Adı bile uzun… Evet ama seyahate katılacağımı söylediğimde bu kadar uzun olabileceğini bilmiyordum. Çünkü genelde ilginç olan bir şey vardı. Seyahat dendiğinde gözü kapalı evet diyordum. “Ya bir bakıyım neresidir, nasıldır?” demeden hooppp atlıyordum. Bu da benim meziyetlerimden biriydi sanırım…
Geleyim seyahatime… Yine her zamanki seyahat grubumuzla Atatürk Havalimanı’nda buluştuk. Aramıza yeni katılanlarla tanıştık. Sabahın köründe yani 4.30 gibi Moskova’dayız. İlk durağımız Moskava’dan akşama doğru trene bineceğiz ve yolculuğumuz başlayacak.
Ama önce Moskova’da görülmesi ve ziyaret edilmesi gereken yerler vardı. Daha önce ben Moskova’yı gördüğümden benim için cazip değildi. Ama çoğu arkadaşımız ilk kez geldikleri için heyecanlıydılar… Önce kahvaltı yapacağımız yere gittik. Yeni açılmıştı. Fakat rehberimiz siparişlerle ilgilendiği için kahvaltımız gecikmeli oldu. Dünyada en çok konuşulan ortak dil İngilizce olmasına rağmen çok az insan konuşuyordu burada. O yüzden de her şey yavaş işliyordu. Bir de tabii buna yıllarca komünizm döneminden kalma hizmet edememe gibi bir sorunları vardı.

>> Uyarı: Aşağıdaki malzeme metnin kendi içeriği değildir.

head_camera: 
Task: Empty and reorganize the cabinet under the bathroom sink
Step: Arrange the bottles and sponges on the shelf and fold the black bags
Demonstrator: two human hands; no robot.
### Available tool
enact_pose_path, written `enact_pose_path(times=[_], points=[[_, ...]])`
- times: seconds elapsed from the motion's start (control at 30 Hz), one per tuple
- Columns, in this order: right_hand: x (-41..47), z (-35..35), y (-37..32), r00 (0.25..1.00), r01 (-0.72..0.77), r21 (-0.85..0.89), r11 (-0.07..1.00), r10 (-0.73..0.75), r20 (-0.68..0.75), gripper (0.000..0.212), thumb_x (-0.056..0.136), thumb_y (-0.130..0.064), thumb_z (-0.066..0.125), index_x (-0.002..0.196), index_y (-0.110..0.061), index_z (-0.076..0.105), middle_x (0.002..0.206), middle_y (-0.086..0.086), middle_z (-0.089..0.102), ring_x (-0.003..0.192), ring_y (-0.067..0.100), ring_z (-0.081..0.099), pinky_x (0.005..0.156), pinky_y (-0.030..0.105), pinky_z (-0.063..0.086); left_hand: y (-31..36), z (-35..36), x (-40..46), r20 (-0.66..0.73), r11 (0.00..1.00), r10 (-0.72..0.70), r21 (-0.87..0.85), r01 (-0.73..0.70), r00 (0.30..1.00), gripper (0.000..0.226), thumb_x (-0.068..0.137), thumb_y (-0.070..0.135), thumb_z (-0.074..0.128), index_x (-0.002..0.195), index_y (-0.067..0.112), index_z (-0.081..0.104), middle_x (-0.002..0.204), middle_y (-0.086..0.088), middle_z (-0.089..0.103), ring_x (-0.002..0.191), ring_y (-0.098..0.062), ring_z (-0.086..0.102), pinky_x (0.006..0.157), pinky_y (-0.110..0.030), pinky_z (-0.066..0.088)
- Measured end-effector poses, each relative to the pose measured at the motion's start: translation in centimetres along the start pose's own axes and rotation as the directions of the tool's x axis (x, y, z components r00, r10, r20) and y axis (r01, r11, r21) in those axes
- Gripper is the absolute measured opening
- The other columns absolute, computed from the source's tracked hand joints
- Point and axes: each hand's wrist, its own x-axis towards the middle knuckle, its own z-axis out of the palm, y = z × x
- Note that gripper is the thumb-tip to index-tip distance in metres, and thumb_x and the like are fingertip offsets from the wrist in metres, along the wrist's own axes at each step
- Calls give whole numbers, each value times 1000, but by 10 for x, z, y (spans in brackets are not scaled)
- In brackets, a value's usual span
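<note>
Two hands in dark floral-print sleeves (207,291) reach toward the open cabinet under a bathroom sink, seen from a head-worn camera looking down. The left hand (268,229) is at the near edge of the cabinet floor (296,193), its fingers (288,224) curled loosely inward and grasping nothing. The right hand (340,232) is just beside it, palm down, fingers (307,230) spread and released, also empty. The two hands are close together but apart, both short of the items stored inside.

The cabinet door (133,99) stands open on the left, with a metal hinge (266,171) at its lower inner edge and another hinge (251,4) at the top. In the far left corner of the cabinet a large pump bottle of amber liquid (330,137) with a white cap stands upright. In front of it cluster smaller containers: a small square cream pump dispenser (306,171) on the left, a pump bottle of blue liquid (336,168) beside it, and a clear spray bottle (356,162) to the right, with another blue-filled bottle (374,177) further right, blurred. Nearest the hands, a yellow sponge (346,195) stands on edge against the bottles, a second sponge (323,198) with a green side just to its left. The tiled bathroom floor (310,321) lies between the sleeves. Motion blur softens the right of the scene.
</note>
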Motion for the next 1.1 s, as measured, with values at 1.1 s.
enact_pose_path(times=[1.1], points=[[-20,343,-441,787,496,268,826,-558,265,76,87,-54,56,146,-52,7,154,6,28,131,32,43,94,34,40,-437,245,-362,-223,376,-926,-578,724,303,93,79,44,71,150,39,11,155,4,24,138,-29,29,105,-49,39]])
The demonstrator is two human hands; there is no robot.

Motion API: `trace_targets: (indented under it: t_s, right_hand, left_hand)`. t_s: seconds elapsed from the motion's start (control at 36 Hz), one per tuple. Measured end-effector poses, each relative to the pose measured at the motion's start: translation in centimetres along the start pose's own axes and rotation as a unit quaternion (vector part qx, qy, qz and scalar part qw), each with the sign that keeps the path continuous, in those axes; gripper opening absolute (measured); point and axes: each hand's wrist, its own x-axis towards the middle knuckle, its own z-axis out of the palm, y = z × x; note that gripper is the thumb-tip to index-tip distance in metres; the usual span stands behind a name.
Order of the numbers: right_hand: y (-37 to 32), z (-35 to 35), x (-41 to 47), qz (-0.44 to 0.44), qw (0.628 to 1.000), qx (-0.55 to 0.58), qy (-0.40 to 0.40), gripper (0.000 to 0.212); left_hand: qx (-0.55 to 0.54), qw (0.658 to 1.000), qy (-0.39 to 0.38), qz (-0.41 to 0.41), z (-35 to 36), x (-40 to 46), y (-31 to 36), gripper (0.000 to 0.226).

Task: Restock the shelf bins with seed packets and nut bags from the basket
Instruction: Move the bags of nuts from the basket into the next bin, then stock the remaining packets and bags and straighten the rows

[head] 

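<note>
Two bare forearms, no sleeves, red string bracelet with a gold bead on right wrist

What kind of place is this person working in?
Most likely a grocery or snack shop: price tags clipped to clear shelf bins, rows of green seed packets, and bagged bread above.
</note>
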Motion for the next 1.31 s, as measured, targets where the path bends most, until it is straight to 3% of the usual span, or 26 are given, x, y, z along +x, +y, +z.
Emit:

Yıllar evvel gittiğimde de aynı şeyden şikayet etmiştim. Şimdi biraz daha iyiydiler. Epeyce kafe açılmış olduğundan sanırım biraz daha törpülenmişlerdi. Bizler ise çabukluğa o kadar alışmış bir milletiz ki, bu tabi bize tuhaf geliyordu. Ama insan her yemekte böyle durumla karşı karşıya gelince başka türlü düşünmek imkansızdı.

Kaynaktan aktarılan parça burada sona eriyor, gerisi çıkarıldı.